Accounts Payable Due to Related Party

As of September 30, 2024 and December 31, 2023, $14 million and $7 million, respectively, was due to related parties primarily related to the agreements mentioned above, and is included in accounts payable and accrued liabilities in the accompanying unaudited condensed consolidated balance sheets.

As further discussed in Note 14 — Income Taxes, as of September 30, 2024 and December 31, 2023, the Company recorded a tax receivable agreement ("TRA") liability of $37 million and $14 million, respectively, of which $28 million and $11 million, respectively, is due to related parties. Refer to Note 14 — Income Taxes for further discussion of the TRA. As of September 30, 2024, $14 million is included in other current liabilities and $23 million is included in other liabilities on the accompanying unaudited condensed consolidated balance sheets. As of December 31, 2023, $14 million is included in other liabilities on the accompanying unaudited condensed consolidated balance sheets.

Contributions of Class A Common Stock From Ernest Garcia III

On January 5, 2022, in recognition of the Company selling its 1 millionth vehicle in the fourth quarter of 2021, the Company's CEO, Ernest Garcia III ("Mr.
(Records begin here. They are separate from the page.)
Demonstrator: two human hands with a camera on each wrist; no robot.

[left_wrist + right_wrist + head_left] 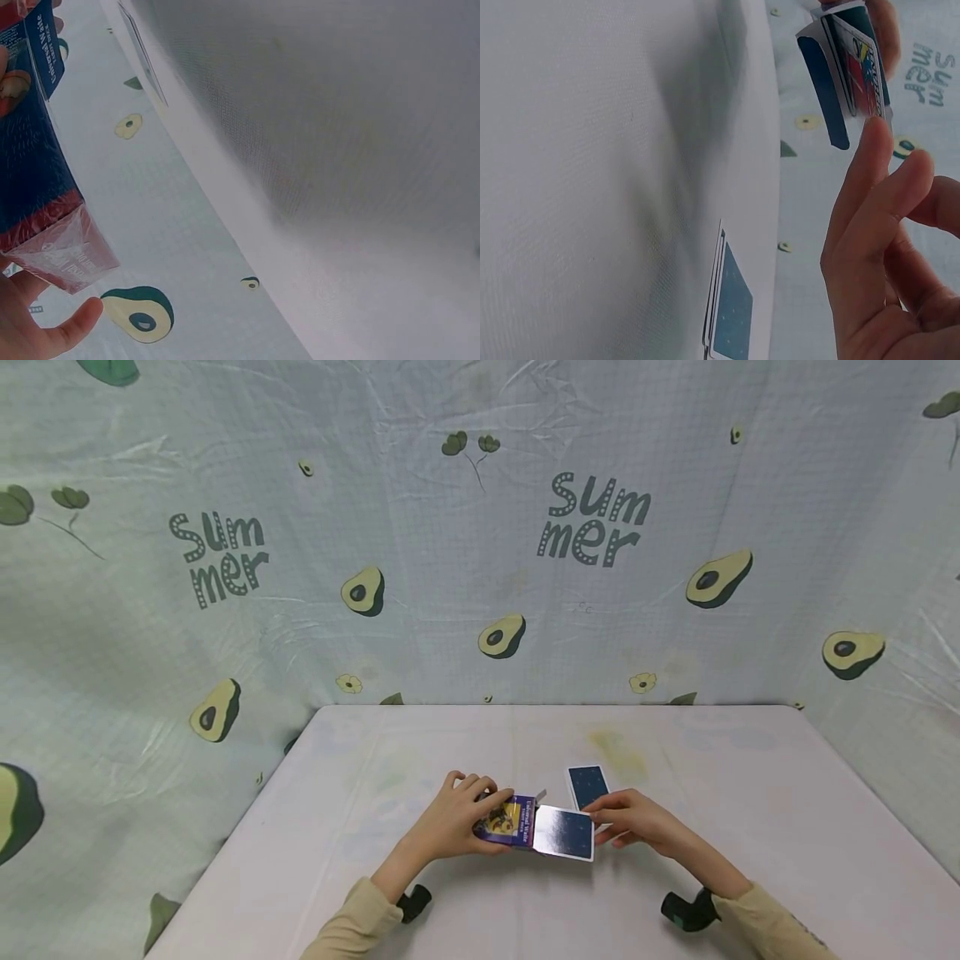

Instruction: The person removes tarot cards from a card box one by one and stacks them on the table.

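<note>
- Purple and yellow, the printed box (501, 821) is in the left hand (459, 818), raised above the white table (450, 735).
- The left hand grasps this box, with the thumb at its near edge and the other fingers over its far side.
- From the end of the box nearest to the right hand (647, 820), dark blue cards (564, 832) with white border stick out.
- The right hand is beside these cards, and its fingertips touch their outer edge; I cannot tell if it pinches them.
- At the mouth of the box, a small flap (541, 796) stands out.
- Behind the box, toward the right hand, a small pile of cards (588, 783) lies on the table, blue side up.
- Well behind the box hangs a pale cloth (420, 527), printed with avocados and the word "summer".
</note>
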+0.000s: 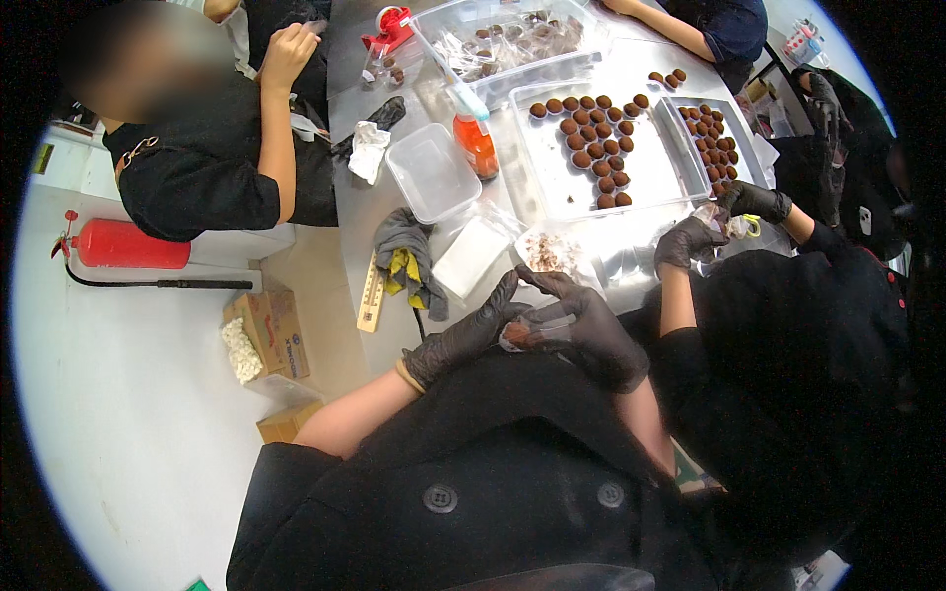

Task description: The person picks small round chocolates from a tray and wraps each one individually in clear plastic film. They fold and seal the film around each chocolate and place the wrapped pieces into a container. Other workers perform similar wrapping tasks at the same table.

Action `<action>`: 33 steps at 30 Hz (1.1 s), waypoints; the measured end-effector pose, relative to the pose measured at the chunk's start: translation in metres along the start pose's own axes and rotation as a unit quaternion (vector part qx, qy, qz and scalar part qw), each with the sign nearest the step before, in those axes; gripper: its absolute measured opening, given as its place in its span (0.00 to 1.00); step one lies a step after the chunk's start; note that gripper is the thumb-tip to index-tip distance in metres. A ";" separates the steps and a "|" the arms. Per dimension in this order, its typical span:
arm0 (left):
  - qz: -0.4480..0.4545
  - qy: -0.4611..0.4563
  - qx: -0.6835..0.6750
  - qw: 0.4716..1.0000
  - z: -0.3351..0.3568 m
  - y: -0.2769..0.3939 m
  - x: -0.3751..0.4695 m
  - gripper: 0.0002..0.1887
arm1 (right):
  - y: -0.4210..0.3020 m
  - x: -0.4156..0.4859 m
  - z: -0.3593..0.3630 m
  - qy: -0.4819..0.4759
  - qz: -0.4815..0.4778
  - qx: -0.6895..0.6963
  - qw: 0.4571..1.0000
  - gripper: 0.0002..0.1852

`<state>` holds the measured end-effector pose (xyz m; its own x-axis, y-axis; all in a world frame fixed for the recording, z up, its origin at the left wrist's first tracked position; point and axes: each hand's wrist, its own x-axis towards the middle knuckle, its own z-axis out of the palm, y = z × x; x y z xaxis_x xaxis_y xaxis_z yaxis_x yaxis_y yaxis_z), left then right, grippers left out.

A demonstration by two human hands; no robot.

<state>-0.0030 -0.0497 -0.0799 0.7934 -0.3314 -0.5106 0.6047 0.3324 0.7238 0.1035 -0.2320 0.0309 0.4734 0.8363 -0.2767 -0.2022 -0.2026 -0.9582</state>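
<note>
My left hand and my right hand, both in black gloves, meet close to my chest at the table's near edge. Between them is a small clear plastic wrapper with a brown ball in it. The right fingers lie over the wrapper; the left fingers are at its other side, and their exact hold is partly hidden. Just beyond my hands stands a white dish with brown crumbs. Farther off, a clear plastic tray holds rows of brown cocoa-coated balls in small paper cups.
A co-worker's gloved hands work close on the right. Another person sits at the left. On the metal table are an orange bottle, an empty clear container, a grey cloth, a thermometer and a bin of wrapped balls.
</note>
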 end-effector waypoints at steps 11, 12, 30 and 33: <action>0.057 0.061 0.022 0.996 0.052 0.065 -0.038 0.28 | 0.034 -0.004 0.005 0.022 -0.101 -0.064 0.993 0.34; 0.033 0.084 -0.070 0.993 0.054 0.065 -0.037 0.30 | 0.037 -0.004 0.005 0.024 -0.100 -0.096 0.990 0.33; 0.117 0.056 0.049 0.990 0.038 0.064 -0.044 0.23 | 0.051 -0.005 0.015 0.192 -0.025 -0.022 0.981 0.15; 0.120 0.076 0.123 0.982 0.043 0.075 -0.050 0.24 | 0.052 -0.002 0.017 0.213 0.025 0.018 0.977 0.15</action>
<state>-0.0002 -0.0460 0.0192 0.9236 -0.1277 -0.3614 0.3785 0.1554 0.9125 0.0776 -0.2360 -0.0165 0.7741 0.5368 -0.3356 -0.2605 -0.2130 -0.9417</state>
Garcia"), committed to giving then-current employees 23 shares of Class A common stock each from his personal shareholdings once employees reach their two-year employment anniversary ("CEO Milestone Gift" or "Gift"). As a result and during the three months ended March 31, 2022, the Company granted 23 restricted stock units ("RSUs") to each current employee, which vested after completion of their second year of employment, for a total of 435,035 RSUs granted during the period. For every Gift that vested, and pursuant to a contribution agreement (the "Contribution Agreement") entered into by and between the Company and Mr. Garcia on February 22, 2022, Mr. Garcia contributed to the Company, at the end of each fiscal quarter, the number of shares of Class A common stock, granted pursuant to the CEO Milestone Gift, that had vested during such quarter. The shares contributed were shares of Class A common stock that Mr. Garcia individually owned, at no charge. During the three months ended September 30, 2024 and 2023, zero and 16,859 RSUs, respectively, and during the nine months ended September 30, 2024 and 2023, 1,104 and 48,484 RSUs, respectively, vested and an equal number of shares of Class A common stock were contributed by Mr. Garcia. As of January 2024, all RSUs granted pursuant to the CEO Milestone Gift had vested or been forfeited. Although the Company does not expect Mr. Garcia to incur any tax obligations related to the contribution, the Company has agreed to indemnify Mr. Garcia from any such obligations that may arise.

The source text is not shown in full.